Randy shrugs. “Theoretically, yes,” she says. “But I don’t think you
realize how big a project you’re talking about here. It’s a good idea, but there’s a gigantic price tag. Depending on how many dogs you’d take in, it could be a million dollars, Elise. Maybe more.”
“A million?”
Randy frowns and nods. “By the time you find a training and boarding facility and account for my time, not to mention food and vet bills. Regular service dogs are in the thirty-to fifty-thousand-dollar range. Like I said, it’s a good idea, but it costs a lot of money—that none of us has. I’m sorry. Really, I am.”
“You don’t think we could get sponsors? Donors?”
Randy shrugs, pushing in her chair and turning to go. “I tried that before. This isn’t a wealthy area. You might be able to get people to part with some spare change, but that’s about it. Not enough to fund the kind of project you’re thinking of. Maybe just be happy that it worked for Brad?” Randy gives me a weak smile, full of pity, and then turns once more to leave, the door jingling shut behind her.
After my meeting with Randy I am tired but overcaffeinated—a terrible combination. I walk down to the lakeshore. The air is still crisp, but I warm up enough to strip off my outer layer. I walk southeast, following the bike path until my shoes start to pinch and rub and I have to peel off the long-sleeved shirt I had on under my Windbreaker, leaving myself in only a T-shirt. Eventually, the path gives way to an expanse of sandy beach that snakes along the bay clear across to Harvey. I kick one shoe off and then the other and continue on, the sand cold and delicious between my toes. It’s as if I’m on autopilot. I can’t think anymore. I can’t cry. I don’t want to leave, but I can’t stay here. Brad isn’t going to change his mind, not as things stand. He was so detached. So certain. Something big, something significant would have to happen to get him to see things differently. I thought I could pull off that something; I was wrong.
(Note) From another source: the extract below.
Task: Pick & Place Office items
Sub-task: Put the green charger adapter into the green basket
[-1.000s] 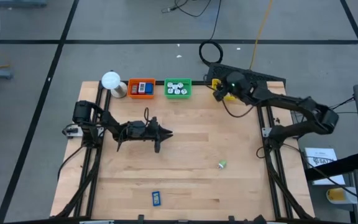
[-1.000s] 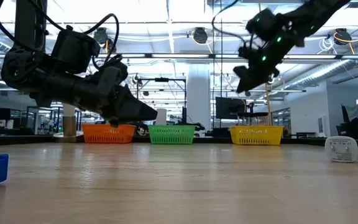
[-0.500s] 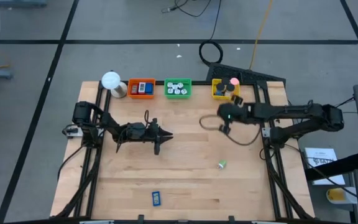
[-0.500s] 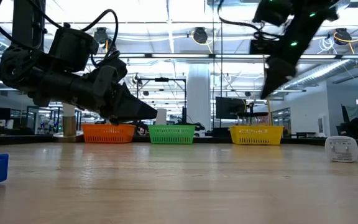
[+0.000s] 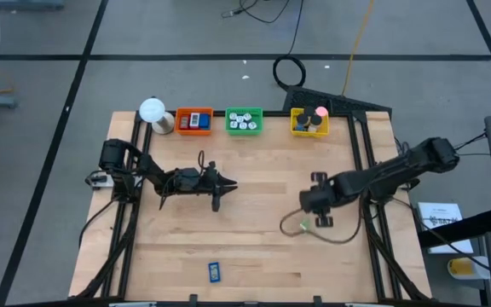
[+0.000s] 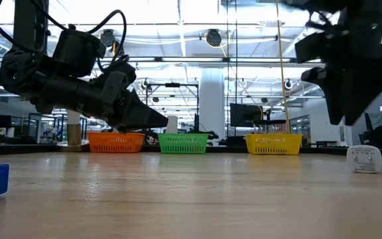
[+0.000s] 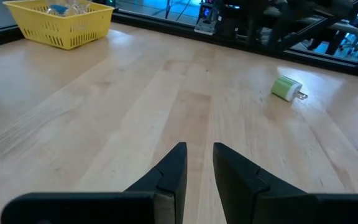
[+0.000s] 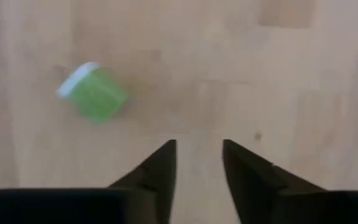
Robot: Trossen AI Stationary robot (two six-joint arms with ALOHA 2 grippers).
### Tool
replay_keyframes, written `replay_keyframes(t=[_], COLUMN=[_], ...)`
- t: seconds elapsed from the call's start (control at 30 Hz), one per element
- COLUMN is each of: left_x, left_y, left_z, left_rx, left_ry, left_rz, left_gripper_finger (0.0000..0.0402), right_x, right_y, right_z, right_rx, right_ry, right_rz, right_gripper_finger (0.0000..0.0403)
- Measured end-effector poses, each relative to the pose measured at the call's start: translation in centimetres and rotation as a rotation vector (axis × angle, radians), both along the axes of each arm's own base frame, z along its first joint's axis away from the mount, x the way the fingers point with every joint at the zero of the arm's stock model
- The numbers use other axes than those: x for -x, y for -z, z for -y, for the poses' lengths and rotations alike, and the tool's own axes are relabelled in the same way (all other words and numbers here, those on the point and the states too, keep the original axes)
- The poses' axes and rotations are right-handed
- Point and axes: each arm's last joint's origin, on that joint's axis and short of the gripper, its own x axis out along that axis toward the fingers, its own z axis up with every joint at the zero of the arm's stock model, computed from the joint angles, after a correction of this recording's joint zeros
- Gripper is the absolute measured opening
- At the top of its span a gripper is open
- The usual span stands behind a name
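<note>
A small green piece with a white end [image 8: 92, 93] lies on its side on the wooden table, right of the middle [image 5: 303, 224]; it also shows in the left wrist view [image 7: 286, 88]. My right gripper [image 8: 197, 149] hangs above the table beside it, pointing down, open and empty [image 5: 315, 211]. A blue flat piece [image 5: 215, 271] lies near the table's near edge. My left gripper [image 7: 197, 152] waits level above the table's left middle [image 5: 228, 183], empty, with a narrow gap between its fingers.
An orange tray [image 5: 194, 120], a green tray [image 5: 244, 121] and a yellow tray [image 5: 309, 122] with a pink and a black roll stand along the far edge. A white ball lamp [image 5: 153, 111] stands left of them. Bare wood lies between the arms.
My right gripper has swung from above the yellow tray at the far edge toward the near edge and come down, and now stands over the green piece. The yellow tray's rolls have come into view.
</note>
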Motion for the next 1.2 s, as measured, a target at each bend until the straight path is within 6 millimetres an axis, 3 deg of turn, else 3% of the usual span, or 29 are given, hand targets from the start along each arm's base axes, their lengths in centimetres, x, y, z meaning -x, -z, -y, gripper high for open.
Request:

There’s nothing left to do now but leave.
The sun is a small glow high in the sky by the time my stomach starts to rumble with an insistent hunger. I turn around and start to make my way back. Marquette is small, like a model of itself, off in the distance, and I realize how far I’ve walked—how faraway and how tired and hungry I am. I sit down in the sand and start to cry.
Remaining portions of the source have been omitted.